*WHAT NEEDS TO BE DONE*. Return the whole listing, line for line, without the pictures in it.

*DATASET CONTENT*.
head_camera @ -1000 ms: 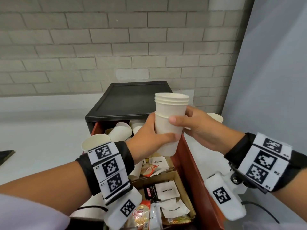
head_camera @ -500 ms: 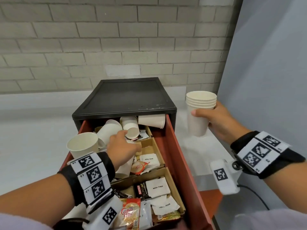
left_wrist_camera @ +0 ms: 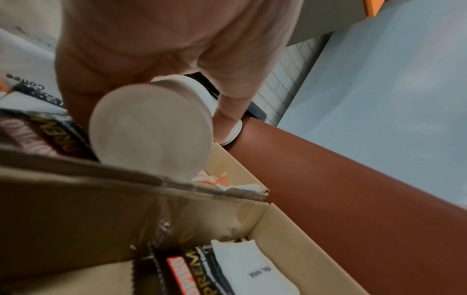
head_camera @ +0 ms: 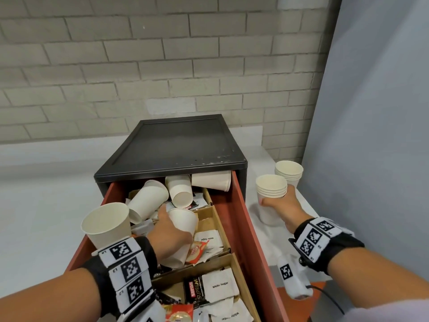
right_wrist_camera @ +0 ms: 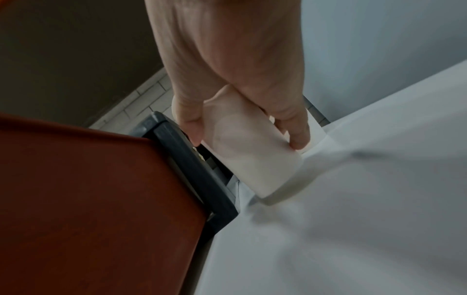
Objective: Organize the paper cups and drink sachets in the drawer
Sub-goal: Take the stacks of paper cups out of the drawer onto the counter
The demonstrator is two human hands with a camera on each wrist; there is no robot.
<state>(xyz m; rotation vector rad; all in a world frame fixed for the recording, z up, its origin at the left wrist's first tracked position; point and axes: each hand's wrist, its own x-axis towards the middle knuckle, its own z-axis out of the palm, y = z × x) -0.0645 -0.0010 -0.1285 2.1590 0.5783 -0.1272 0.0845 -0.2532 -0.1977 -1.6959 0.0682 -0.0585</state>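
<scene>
Black cabinet (head_camera: pixel 176 145), red drawer (head_camera: pixel 241 228) pulled out toward the near side: loose paper cups (head_camera: pixel 178 190) lying tumbled at the far end, cardboard dividers (head_camera: pixel 214 205) holding sugar and coffee sachets (head_camera: pixel 220 285) nearer. Left hand (head_camera: pixel 168 233) inside the drawer, fingers wrapped round one cup (head_camera: pixel 183 223). Right hand (head_camera: pixel 282 205) grips a nested stack of cups (head_camera: pixel 271 189) on the white counter (head_camera: pixel 46 205) right of the drawer; second stack (head_camera: pixel 289 171) just beyond. Brick wall (head_camera: pixel 139 66) behind.

Your drawer's (head_camera: pixel 241 219) back end is jammed with loose cups (head_camera: pixel 178 191); your counter (head_camera: pixel 260 238) right of it is open up to the far stack (head_camera: pixel 289 173).
</scene>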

*ANSWER BOX*.
head_camera @ -1000 ms: 
head_camera @ -500 ms: 
left_wrist_camera @ +0 ms: 
head_camera @ +0 ms: 
right_wrist_camera @ +0 ms: 
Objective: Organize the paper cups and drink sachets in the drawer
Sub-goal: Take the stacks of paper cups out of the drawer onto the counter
The demonstrator is two human hands with a camera on each wrist; there is no robot.
<state>(xyz m; rotation vector rad; all in a world frame fixed for the recording, z up, its origin at the left wrist's first tracked position; point and axes: each hand's wrist, its own x-axis towards the middle knuckle, its own z-axis out of the palm, y = z × x) -0.0645 -0.0010 -0.1285 2.1590 0.5783 -0.1272 0.0845 -0.2532 -0.1977 -1.6959 0.0682 -0.0585</state>
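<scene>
Black cabinet (head_camera: pixel 176 145), red drawer (head_camera: pixel 241 228) pulled out toward the near side: loose paper cups (head_camera: pixel 178 190) lying tumbled at the far end, cardboard dividers (head_camera: pixel 214 205) holding sugar and coffee sachets (head_camera: pixel 220 285) nearer. Left hand (head_camera: pixel 168 233) inside the drawer, fingers wrapped round one cup (head_camera: pixel 183 223). Right hand (head_camera: pixel 282 205) grips a nested stack of cups (head_camera: pixel 271 189) on the white counter (head_camera: pixel 46 205) right of the drawer; second stack (head_camera: pixel 289 171) just beyond. Brick wall (head_camera: pixel 139 66) behind.

Your drawer's (head_camera: pixel 241 219) back end is jammed with loose cups (head_camera: pixel 178 191); your counter (head_camera: pixel 260 238) right of it is open up to the far stack (head_camera: pixel 289 173).
</scene>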

Nothing else remains for the exercise.